Your instructions:
Could you give the entries again, exactly as written?

** Opening Dataset excerpts block **

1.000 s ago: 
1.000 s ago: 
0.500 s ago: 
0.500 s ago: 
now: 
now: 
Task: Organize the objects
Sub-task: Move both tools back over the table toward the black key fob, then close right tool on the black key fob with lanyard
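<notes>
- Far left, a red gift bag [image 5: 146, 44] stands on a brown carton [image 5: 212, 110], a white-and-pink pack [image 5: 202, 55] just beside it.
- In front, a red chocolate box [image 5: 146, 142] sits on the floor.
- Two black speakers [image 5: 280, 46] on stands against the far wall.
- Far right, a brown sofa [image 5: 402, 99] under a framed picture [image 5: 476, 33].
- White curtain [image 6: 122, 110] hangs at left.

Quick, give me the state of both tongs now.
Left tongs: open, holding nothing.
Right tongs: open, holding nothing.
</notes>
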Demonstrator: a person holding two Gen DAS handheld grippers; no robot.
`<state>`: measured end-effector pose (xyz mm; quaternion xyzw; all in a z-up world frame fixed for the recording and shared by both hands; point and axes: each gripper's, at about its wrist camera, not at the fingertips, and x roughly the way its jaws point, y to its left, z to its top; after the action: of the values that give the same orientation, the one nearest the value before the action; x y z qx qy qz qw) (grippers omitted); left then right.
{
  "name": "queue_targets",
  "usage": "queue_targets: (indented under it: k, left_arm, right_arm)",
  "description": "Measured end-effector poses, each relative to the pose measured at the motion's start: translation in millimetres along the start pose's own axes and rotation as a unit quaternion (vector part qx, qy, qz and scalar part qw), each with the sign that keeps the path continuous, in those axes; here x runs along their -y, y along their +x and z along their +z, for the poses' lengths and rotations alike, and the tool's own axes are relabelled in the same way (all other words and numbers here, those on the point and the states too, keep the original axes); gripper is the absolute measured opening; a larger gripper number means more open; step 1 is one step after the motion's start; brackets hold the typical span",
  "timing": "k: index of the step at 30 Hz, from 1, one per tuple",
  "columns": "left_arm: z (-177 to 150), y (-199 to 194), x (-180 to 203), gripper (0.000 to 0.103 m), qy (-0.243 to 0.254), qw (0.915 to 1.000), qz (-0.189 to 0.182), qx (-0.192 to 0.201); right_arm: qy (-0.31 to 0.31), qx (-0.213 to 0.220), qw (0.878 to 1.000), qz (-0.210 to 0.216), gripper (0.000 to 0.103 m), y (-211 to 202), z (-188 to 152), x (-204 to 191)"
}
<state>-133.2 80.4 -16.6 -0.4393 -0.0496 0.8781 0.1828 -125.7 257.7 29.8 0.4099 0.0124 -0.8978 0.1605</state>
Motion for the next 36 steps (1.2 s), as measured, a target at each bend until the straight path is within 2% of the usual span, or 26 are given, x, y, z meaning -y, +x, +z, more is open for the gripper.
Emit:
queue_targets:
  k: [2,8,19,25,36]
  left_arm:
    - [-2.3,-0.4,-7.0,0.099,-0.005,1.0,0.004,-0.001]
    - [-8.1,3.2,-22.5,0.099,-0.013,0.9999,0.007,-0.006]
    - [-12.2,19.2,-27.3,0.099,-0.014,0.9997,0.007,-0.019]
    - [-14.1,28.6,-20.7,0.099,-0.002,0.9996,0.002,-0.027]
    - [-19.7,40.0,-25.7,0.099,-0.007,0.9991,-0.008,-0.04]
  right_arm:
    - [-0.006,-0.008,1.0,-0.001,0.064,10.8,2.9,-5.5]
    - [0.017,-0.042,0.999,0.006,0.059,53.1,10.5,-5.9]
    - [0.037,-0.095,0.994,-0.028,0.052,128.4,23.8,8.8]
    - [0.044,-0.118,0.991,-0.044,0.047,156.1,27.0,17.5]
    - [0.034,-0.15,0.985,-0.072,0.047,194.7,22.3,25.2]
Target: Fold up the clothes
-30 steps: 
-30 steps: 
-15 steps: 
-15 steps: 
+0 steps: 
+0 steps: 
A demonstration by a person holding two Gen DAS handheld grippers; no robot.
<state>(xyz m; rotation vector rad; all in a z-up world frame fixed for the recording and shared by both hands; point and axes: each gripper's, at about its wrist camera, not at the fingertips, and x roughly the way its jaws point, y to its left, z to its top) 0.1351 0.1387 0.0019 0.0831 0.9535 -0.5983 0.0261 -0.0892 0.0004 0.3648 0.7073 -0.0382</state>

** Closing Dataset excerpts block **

Worked solution:
1.000 s ago: 
1.000 s ago: 
0.500 s ago: 
0.500 s ago: 
now: 
now: 
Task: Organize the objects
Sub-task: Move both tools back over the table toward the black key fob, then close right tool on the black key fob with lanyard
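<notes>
- Far left, a red gift bag [image 5: 146, 44] stands on a brown carton [image 5: 212, 110], a white-and-pink pack [image 5: 202, 55] just beside it.
- In front, a red chocolate box [image 5: 146, 142] sits on the floor.
- Two black speakers [image 5: 280, 46] on stands against the far wall.
- Far right, a brown sofa [image 5: 402, 99] under a framed picture [image 5: 476, 33].
- White curtain [image 6: 122, 110] hangs at left.

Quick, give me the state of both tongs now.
Left tongs: open, holding nothing.
Right tongs: open, holding nothing.
</notes>
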Demonstrator: a person holding two Gen DAS handheld grippers; no robot.
`<state>`: measured end-effector pose (xyz mm; quaternion xyzw; all in a z-up world frame fixed for the recording and shared by both hands; point and axes: each gripper's, at about its wrist camera, not at the fingertips, and x roughly the way its jaws point, y to its left, z to its top; after the action: of the values that give the same orientation, the one nearest the value before the action; x y z qx qy qz qw) (grippers omitted); left then right.
{
  "name": "queue_targets",
  "usage": "queue_targets: (indented under it: k, left_arm, right_arm)",
  "description": "Measured end-effector poses, each relative to the pose measured at the motion's start: translation in millimetres along the start pose's own axes and rotation as a unit quaternion (vector part qx, qy, qz and scalar part qw), each with the sign that keeps the path continuous, in those axes; here x runs along their -y, y along their +x and z along their +z, for the poses' lengths and rotations alike, and the tool's own axes are relabelled in the same way (all other words and numbers here, those on the point and the states too, keep the original axes); gripper is the absolute measured opening; a larger gripper number means more open; step 1 is one step after the motion's start; brackets hold the typical span",
  "timing": "k: index of the step at 30 Hz, from 1, one per tuple",
  "columns": "left_arm: z (-177 to 150), y (-199 to 194), x (-180 to 203), gripper (0.000 to 0.103 m), qy (-0.243 to 0.254), qw (0.915 to 1.000), qz (-0.189 to 0.182), qx (-0.192 to 0.201); right_arm: qy (-0.31 to 0.31), qx (-0.213 to 0.220), qw (0.878 to 1.000), qz (-0.210 to 0.216), gripper (0.000 to 0.103 m), y (-211 to 202), z (-188 to 152), x (-204 to 191)"
}
<state>-133.2 80.4 -16.6 -0.4393 -0.0496 0.8781 0.1828 -125.7 257.7 29.8 0.4099 0.0124 -0.8978 0.1605</state>
Motion for the next 36 steps (1.2 s), as measured, a target at each bend until the straight path is within 2% of the usual span, or 26 are given, x, y, z meaning -y, +x, +z, more is open for the gripper.
Emit:
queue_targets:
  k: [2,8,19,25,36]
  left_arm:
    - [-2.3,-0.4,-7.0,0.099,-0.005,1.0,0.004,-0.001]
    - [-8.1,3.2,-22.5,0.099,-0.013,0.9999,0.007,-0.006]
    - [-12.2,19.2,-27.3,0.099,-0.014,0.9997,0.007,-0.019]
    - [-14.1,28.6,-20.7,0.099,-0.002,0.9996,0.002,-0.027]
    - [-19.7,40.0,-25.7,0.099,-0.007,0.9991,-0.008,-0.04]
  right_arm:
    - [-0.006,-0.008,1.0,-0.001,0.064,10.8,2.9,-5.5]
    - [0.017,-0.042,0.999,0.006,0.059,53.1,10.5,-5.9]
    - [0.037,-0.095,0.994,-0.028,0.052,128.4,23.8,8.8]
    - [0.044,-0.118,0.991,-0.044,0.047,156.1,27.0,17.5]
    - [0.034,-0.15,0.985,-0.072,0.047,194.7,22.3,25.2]
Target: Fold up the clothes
-30 steps: 
-30 steps: 
-15 steps: 
-15 steps: 
+0 steps: 
+0 steps: 
A demonstration by a person holding two Gen DAS handheld grippers; no robot.
<state>(xyz m; rotation vector rad; all in a z-up world frame fixed for the recording and shared by both hands; point and axes: each gripper's, at about its wrist camera, not at the fingertips, and x roughly the way its jaws point, y to its left, z to its top) 0.1351 0.1387 0.0019 0.0831 0.9535 -0.5983 0.0261 -0.0892 0.0004 0.3648 0.7073 -0.0382</state>

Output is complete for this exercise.